TASK DIRECTIONS → Transcribe all of the data exactly. Images stay out.
-- INFORMATION SUPPLIED follows --
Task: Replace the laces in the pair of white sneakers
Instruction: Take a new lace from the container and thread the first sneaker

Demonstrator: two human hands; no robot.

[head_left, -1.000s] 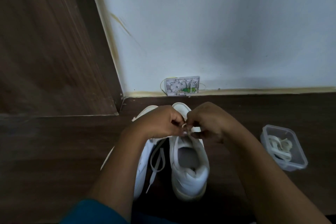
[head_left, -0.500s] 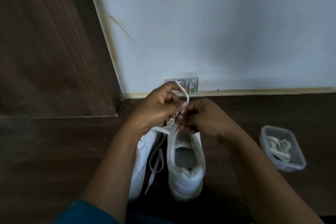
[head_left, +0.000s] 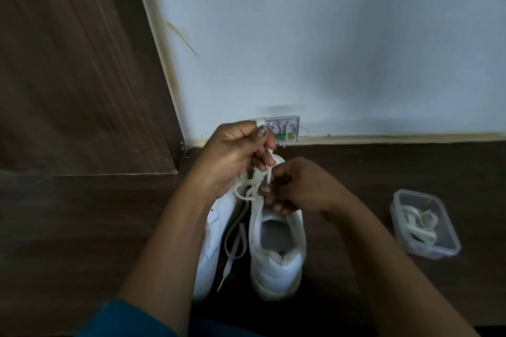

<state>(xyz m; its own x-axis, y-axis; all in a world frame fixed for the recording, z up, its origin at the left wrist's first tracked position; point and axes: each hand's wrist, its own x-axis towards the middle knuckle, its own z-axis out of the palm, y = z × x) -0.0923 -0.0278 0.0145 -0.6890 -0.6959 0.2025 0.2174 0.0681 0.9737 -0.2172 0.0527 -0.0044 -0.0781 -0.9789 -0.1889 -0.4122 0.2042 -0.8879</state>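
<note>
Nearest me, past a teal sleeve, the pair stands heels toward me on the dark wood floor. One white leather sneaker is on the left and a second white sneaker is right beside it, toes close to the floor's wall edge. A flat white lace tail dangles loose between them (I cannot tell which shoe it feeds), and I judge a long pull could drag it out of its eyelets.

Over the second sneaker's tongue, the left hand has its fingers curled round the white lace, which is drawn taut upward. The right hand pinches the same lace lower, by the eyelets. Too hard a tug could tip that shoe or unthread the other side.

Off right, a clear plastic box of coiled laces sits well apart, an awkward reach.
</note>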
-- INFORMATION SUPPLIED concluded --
COMPLETED TASK →
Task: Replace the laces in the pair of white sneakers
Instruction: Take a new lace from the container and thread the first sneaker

Demonstrator: two human hands; no robot.

[head_left, -1.000s] 
[head_left, -0.500s] 
[head_left, +0.000s] 

<state>(xyz m; its own x-axis, y-axis; all in a world frame fixed for the recording, z up, its origin at the left wrist's first tracked position; point and axes: each hand's wrist, its own x-axis towards the middle knuckle, its own z-axis out of the palm, y = z × x) -0.0923 -0.0278 0.0145 -0.6890 -0.6959 0.2025 0.2174 0.0681 0.9737 -0.2172 0.0527 -0.0044 -0.0781 -0.9789 -0.1889 -0.4122 0.2042 -0.8879</state>
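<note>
Nearest me, past a teal sleeve, the pair stands heels toward me on the dark wood floor. One white leather sneaker is on the left and a second white sneaker is right beside it, toes close to the floor's wall edge. A flat white lace tail dangles loose between them (I cannot tell which shoe it feeds), and I judge a long pull could drag it out of its eyelets.

Over the second sneaker's tongue, the left hand has its fingers curled round the white lace, which is drawn taut upward. The right hand pinches the same lace lower, by the eyelets. Too hard a tug could tip that shoe or unthread the other side.

Off right, a clear plastic box of coiled laces sits well apart, an awkward reach.
</note>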

Nothing else is part of this answer.